- **WHAT THE EXERCISE ASKS**: Wherever "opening" shows up in the records below, copy the whole line.

- **INFORMATION PROVIDED**:
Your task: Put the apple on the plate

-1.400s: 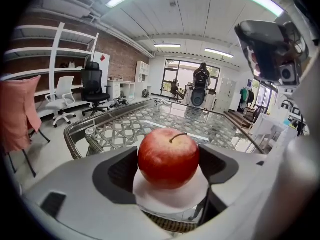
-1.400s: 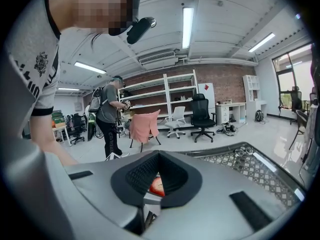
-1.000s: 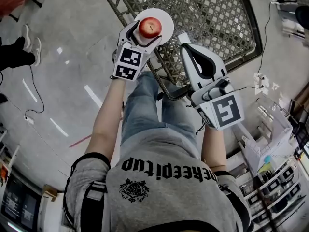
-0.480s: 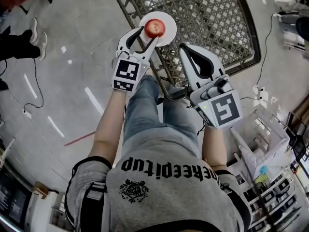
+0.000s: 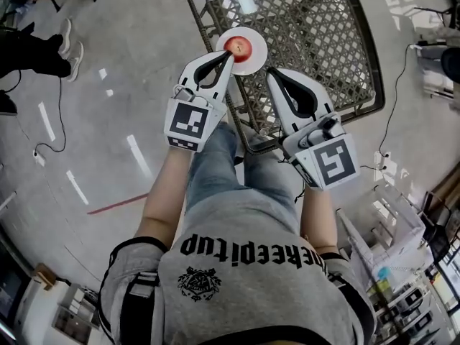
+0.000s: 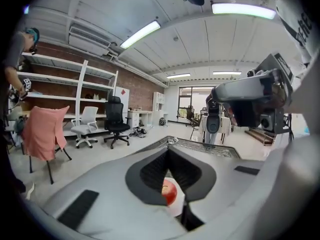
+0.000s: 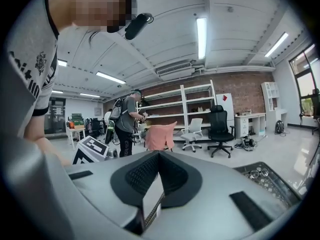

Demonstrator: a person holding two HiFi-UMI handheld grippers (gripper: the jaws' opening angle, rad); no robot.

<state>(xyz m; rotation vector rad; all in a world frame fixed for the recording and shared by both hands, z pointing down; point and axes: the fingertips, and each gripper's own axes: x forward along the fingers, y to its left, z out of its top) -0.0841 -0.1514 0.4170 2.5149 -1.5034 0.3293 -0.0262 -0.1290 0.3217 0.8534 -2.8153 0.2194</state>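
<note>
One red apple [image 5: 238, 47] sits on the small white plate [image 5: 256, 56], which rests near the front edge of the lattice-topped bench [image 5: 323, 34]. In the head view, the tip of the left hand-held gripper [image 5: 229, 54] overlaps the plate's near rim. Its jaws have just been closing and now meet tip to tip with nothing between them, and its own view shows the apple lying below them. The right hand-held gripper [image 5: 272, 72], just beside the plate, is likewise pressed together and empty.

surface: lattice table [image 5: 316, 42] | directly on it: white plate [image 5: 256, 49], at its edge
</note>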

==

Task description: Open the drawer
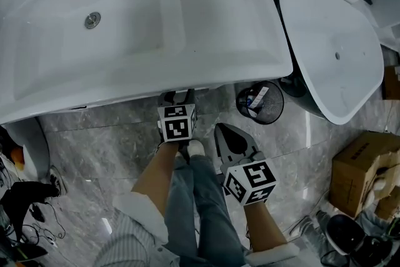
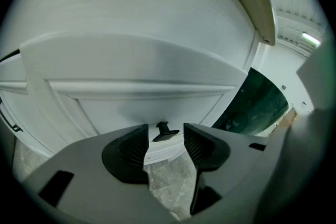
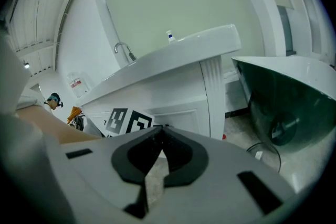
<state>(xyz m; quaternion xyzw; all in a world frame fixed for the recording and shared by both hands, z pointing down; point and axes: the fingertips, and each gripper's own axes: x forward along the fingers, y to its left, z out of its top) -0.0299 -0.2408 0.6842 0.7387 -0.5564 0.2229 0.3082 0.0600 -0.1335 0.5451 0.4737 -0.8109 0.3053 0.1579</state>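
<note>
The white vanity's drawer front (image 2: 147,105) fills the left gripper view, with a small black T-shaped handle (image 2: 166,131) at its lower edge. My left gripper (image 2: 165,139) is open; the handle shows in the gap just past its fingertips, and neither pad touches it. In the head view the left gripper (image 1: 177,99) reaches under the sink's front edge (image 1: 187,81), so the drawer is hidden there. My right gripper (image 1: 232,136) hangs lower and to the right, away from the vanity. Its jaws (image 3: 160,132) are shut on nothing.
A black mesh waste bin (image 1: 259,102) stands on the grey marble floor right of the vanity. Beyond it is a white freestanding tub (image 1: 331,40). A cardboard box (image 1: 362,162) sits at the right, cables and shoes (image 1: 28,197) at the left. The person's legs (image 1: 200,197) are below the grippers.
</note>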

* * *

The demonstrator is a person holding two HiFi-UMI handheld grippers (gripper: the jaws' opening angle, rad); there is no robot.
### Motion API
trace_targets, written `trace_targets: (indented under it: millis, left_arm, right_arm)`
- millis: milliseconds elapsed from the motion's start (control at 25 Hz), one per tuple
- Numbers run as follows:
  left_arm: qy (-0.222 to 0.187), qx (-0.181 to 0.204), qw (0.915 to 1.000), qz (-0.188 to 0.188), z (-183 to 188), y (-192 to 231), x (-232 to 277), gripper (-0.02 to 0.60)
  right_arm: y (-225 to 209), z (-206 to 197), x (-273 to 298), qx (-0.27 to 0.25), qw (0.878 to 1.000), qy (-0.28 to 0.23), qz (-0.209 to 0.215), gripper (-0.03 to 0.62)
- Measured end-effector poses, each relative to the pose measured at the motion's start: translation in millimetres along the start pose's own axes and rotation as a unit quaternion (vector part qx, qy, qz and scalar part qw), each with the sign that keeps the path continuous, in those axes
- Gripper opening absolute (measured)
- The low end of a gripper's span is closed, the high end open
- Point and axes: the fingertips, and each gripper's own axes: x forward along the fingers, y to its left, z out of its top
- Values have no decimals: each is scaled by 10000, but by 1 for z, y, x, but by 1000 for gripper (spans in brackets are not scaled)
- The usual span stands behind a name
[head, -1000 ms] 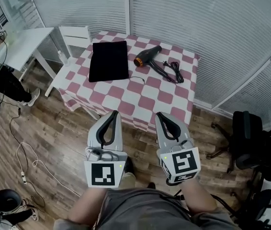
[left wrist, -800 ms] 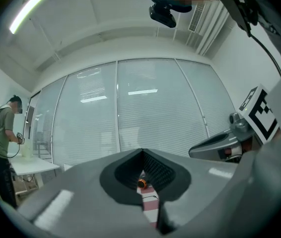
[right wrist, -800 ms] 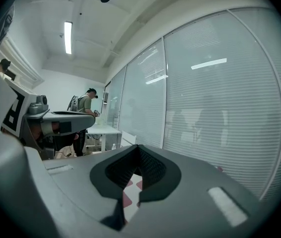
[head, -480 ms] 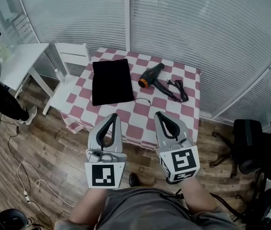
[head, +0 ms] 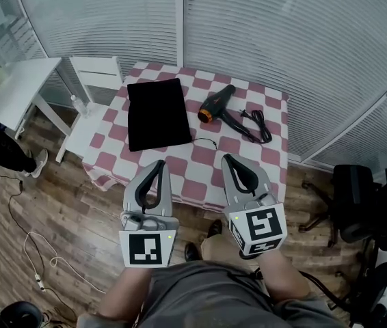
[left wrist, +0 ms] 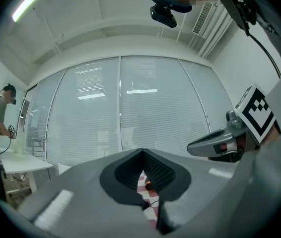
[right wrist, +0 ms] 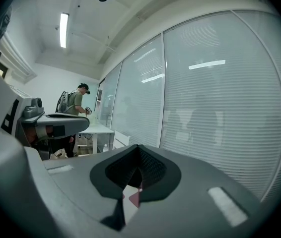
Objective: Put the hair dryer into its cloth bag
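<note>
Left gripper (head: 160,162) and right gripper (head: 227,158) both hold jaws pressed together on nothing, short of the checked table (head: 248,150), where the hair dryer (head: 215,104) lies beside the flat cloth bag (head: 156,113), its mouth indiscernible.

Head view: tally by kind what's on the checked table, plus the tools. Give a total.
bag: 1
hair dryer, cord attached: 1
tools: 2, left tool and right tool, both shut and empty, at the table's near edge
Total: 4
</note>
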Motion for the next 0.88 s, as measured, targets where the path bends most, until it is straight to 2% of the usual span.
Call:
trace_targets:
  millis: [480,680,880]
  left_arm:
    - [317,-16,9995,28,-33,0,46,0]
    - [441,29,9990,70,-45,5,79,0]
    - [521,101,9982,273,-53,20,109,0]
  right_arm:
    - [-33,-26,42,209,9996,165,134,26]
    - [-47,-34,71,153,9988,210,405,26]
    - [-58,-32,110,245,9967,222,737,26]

- **OUTPUT FOR THIS TASK**:
Demonstrator: a person holding two HiFi-UMI handheld grippers (gripper: the jaws' opening angle, rad); no robot.
The demonstrator is a person holding two HiFi-UMI handheld grippers (gripper: the jaws' opening angle, rad); there is no robot.
- Gripper opening absolute (measured)

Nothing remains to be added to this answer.